I'm sure you realize where this is heading. I make a list of what I think is cool from all of these sites. So do a hundred other people. Nobody agrees exactly with what one particular person finds cool, so after reading all of the summaries someone condenses all of the summaries, and so on.

All you can really do is flock around people whose ideas of cool match yours to a slightly higher percentage than what is typical.

Aside from game sites, one linkpost site that hits cool for me is Techdirt. I don't always agree with their assessments, but the topics are about what I want to see covered.

Another one that I discovered recently that is just inside my radar is lifehacker. It slips in and out, actually. Sometimes I'm just about to stop following it because it is wasting my time, and then it comes up with a few good articles. Two of the latest ones it linked to are Conversational Terrorism, an article about the unethical language we use to "win" conversations, and Are you ready to clean up your life?, one version of a checklist containing important steps to create a healthy lifestyle. I am considering adapting the latter article to create one for the gaming community.

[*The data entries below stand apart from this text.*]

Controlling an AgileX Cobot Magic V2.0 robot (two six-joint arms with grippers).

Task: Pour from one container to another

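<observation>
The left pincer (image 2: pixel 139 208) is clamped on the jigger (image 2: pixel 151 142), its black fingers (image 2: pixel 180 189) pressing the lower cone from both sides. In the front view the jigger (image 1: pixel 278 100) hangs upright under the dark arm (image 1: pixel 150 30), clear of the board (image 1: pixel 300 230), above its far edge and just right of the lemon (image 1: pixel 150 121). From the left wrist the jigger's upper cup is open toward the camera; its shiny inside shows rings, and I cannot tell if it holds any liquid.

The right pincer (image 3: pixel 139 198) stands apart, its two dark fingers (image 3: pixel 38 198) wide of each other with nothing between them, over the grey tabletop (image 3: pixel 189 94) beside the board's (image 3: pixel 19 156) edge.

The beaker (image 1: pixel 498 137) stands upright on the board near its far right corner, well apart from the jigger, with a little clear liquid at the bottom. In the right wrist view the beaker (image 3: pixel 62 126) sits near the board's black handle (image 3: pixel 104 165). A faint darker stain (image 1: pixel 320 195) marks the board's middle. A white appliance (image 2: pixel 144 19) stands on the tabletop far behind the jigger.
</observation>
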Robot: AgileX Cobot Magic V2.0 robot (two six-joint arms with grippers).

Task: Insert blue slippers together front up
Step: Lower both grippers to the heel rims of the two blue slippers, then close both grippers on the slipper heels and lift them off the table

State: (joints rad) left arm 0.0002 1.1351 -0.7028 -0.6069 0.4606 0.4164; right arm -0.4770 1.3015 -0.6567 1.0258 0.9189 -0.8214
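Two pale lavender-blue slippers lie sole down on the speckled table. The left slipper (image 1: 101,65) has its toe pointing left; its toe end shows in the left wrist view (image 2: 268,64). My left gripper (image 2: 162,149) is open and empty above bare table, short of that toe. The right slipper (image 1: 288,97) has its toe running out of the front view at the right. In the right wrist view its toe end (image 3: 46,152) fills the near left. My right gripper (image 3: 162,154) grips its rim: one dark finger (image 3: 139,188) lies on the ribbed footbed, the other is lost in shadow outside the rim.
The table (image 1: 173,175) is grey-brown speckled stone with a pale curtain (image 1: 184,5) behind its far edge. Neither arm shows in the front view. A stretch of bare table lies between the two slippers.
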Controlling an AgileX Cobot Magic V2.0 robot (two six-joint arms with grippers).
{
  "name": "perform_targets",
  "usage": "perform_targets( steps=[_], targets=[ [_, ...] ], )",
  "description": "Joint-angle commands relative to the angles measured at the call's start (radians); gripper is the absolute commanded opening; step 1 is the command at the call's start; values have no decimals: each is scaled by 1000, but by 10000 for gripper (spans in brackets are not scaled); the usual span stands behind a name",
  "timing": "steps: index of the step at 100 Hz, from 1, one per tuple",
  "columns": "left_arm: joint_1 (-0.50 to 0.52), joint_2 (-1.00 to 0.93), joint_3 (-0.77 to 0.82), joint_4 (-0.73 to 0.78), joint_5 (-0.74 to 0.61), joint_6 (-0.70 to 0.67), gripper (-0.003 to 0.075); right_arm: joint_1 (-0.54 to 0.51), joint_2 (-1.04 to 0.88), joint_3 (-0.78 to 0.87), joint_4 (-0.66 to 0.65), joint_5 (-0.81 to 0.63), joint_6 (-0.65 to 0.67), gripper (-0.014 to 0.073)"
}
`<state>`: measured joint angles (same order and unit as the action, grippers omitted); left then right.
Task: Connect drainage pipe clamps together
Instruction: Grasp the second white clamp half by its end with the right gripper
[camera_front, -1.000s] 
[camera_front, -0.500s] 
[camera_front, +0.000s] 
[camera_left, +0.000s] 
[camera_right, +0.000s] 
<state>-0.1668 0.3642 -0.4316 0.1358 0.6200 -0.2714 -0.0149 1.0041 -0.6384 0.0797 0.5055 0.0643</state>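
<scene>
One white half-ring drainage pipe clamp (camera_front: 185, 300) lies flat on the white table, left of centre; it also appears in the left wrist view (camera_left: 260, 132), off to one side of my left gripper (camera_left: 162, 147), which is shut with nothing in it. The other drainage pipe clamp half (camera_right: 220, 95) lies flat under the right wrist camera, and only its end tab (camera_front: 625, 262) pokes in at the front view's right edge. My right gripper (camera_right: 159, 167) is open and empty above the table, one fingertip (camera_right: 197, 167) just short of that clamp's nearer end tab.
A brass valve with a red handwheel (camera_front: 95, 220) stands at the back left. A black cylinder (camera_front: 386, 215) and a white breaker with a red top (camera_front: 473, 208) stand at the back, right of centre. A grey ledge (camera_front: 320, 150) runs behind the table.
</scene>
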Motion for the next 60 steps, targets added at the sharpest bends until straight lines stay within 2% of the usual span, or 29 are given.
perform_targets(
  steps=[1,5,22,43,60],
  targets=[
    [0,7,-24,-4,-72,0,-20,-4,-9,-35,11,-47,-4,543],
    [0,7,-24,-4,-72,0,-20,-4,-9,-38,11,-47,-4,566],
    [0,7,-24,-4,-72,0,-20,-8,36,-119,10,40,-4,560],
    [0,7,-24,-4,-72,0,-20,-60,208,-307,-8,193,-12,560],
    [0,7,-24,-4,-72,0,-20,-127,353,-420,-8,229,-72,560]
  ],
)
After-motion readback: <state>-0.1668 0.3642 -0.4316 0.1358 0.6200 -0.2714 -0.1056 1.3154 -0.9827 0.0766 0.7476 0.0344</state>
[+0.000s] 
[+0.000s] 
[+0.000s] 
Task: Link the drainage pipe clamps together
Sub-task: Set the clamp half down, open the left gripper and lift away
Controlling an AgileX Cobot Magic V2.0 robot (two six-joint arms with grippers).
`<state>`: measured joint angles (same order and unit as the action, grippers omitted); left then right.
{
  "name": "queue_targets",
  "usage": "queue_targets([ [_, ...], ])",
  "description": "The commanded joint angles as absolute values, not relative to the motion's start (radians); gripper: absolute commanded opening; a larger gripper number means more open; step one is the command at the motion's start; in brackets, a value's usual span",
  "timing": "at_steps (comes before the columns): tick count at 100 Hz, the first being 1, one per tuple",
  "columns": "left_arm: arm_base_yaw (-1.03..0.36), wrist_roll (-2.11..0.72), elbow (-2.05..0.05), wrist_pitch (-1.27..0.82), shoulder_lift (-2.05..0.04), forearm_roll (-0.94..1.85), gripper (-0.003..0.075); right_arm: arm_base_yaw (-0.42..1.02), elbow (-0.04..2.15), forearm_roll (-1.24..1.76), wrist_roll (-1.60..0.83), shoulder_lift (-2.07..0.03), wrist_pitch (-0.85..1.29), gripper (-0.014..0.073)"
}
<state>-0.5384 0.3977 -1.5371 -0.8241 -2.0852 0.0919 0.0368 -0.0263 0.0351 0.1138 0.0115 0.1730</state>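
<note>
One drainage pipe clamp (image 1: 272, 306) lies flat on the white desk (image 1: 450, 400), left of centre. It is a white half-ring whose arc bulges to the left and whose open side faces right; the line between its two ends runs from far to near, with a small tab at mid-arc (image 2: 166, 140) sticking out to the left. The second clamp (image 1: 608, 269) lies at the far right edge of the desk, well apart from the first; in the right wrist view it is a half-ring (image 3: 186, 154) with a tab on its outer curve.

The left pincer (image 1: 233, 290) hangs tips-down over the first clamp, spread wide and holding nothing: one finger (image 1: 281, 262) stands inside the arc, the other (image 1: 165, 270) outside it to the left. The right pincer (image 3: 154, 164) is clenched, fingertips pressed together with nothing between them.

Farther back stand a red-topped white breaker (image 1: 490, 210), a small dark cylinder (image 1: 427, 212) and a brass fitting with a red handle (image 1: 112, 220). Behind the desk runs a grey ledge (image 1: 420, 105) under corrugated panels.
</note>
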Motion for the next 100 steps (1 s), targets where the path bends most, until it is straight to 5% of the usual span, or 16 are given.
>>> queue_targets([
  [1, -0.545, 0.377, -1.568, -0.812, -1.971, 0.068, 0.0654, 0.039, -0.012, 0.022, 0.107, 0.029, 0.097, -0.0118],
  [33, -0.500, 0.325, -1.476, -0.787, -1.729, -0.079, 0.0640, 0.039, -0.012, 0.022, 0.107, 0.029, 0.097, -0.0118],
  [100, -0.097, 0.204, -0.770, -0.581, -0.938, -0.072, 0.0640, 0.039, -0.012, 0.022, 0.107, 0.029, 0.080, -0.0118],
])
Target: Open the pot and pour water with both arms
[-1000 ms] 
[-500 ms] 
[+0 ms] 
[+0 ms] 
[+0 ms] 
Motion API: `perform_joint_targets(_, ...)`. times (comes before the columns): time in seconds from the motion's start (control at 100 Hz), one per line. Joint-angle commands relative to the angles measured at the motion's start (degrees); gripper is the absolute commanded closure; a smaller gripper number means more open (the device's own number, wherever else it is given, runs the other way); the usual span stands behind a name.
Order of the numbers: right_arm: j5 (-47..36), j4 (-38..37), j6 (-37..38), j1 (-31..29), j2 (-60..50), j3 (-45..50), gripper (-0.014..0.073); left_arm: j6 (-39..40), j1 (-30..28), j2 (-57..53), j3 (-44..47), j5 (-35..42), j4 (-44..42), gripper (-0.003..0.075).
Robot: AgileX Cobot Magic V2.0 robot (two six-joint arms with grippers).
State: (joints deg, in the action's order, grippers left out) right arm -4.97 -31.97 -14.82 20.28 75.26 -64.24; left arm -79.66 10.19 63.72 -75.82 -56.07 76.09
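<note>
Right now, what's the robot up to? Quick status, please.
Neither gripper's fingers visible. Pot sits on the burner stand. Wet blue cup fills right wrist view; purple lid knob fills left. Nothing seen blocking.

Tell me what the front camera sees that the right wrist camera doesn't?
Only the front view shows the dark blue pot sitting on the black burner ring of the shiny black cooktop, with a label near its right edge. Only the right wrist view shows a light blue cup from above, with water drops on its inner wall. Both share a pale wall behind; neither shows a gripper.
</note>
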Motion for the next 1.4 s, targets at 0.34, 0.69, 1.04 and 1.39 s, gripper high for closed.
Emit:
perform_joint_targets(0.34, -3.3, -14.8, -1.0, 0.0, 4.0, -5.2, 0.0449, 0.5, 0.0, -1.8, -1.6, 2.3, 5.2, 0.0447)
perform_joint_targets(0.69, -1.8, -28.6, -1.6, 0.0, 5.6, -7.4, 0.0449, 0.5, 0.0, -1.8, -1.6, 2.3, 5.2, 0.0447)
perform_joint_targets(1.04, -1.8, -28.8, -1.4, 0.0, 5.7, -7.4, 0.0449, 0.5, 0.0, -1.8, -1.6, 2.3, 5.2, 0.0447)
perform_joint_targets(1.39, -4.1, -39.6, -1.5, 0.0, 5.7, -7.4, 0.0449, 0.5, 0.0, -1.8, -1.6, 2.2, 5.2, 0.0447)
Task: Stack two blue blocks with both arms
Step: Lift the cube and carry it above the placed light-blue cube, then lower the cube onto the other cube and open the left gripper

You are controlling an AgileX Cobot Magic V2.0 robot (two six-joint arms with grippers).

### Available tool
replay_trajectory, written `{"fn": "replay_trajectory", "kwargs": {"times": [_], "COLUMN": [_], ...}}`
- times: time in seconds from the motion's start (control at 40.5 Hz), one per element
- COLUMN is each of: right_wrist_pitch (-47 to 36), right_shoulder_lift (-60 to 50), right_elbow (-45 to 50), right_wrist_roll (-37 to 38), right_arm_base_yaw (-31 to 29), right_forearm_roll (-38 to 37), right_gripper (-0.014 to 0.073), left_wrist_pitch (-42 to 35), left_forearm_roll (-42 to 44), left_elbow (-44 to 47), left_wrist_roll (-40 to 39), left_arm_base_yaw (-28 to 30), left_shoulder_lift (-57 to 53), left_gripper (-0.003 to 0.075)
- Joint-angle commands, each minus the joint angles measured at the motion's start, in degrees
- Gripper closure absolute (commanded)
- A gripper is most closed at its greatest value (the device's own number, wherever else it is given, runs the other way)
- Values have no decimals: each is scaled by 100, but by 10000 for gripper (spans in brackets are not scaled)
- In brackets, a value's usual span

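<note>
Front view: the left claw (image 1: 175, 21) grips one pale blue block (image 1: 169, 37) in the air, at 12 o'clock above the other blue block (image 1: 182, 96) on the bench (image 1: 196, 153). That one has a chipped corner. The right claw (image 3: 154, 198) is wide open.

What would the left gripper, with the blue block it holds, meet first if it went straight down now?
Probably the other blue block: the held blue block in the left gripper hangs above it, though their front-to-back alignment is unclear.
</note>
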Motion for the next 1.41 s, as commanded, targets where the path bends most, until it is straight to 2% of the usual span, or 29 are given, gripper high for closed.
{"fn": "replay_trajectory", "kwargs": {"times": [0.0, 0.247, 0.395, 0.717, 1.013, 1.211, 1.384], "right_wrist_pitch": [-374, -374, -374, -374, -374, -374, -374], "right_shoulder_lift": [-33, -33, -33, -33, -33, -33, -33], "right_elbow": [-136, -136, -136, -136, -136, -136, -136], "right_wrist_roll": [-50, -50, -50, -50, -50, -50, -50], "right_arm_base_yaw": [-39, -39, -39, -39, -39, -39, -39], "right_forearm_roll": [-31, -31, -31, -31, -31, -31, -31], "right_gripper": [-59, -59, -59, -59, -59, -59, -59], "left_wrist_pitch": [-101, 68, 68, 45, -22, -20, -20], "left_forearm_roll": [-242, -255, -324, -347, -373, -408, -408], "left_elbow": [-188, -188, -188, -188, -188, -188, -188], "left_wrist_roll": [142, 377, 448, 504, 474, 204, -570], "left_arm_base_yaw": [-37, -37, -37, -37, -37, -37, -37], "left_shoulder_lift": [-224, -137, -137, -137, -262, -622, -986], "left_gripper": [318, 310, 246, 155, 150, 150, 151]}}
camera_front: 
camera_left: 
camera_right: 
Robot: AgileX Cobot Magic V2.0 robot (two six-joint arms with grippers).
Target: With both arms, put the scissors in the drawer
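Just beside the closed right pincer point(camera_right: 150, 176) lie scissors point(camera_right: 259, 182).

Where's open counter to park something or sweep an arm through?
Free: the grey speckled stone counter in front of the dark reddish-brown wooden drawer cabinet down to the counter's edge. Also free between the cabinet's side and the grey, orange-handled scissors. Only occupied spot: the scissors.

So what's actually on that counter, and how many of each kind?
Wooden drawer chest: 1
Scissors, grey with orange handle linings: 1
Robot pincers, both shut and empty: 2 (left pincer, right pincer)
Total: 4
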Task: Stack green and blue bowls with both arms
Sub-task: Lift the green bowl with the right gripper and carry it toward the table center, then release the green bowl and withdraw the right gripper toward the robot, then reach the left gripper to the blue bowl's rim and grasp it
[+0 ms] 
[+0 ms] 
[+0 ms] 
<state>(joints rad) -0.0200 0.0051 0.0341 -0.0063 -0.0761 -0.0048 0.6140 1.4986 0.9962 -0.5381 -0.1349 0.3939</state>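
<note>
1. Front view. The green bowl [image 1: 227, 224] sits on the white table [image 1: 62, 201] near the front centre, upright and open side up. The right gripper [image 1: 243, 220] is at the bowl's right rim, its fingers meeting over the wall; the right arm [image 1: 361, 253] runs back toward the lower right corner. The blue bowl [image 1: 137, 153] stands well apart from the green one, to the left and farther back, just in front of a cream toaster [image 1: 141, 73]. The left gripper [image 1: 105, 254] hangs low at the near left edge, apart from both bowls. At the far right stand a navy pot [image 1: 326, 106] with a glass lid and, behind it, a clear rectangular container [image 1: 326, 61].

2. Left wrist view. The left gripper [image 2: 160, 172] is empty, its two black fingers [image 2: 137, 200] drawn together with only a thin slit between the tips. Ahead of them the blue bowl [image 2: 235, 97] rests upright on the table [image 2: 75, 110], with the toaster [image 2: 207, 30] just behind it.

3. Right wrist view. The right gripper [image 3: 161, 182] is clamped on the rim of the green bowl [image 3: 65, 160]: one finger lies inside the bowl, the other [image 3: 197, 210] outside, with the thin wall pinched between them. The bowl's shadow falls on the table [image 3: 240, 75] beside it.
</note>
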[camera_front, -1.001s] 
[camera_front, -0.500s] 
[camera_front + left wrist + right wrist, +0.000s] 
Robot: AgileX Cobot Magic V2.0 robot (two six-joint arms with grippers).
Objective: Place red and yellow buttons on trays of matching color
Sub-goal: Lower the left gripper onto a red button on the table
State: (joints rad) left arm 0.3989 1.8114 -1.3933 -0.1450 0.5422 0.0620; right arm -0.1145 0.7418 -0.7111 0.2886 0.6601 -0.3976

I am far more enthusiastic about sites that actually have content. It's like listening to an original album by an artist, rather than to the greatest hits of the seventies.

2 comments:

Gerald McD said...

I think we can expect to see some software (if it doesn't already exist) that will collect all the links from the blogs and websites you designate and give you a list of those that appear on two or more (or whatever criterion you select). That might be interesting. Sort of like the GeekBuddies list on BGG.

Yehuda Berlinger said...

Technorati does this.

But guess what? The list of best posts as chosen by "the Internet" is no better a prediction of what I find cool than any other list.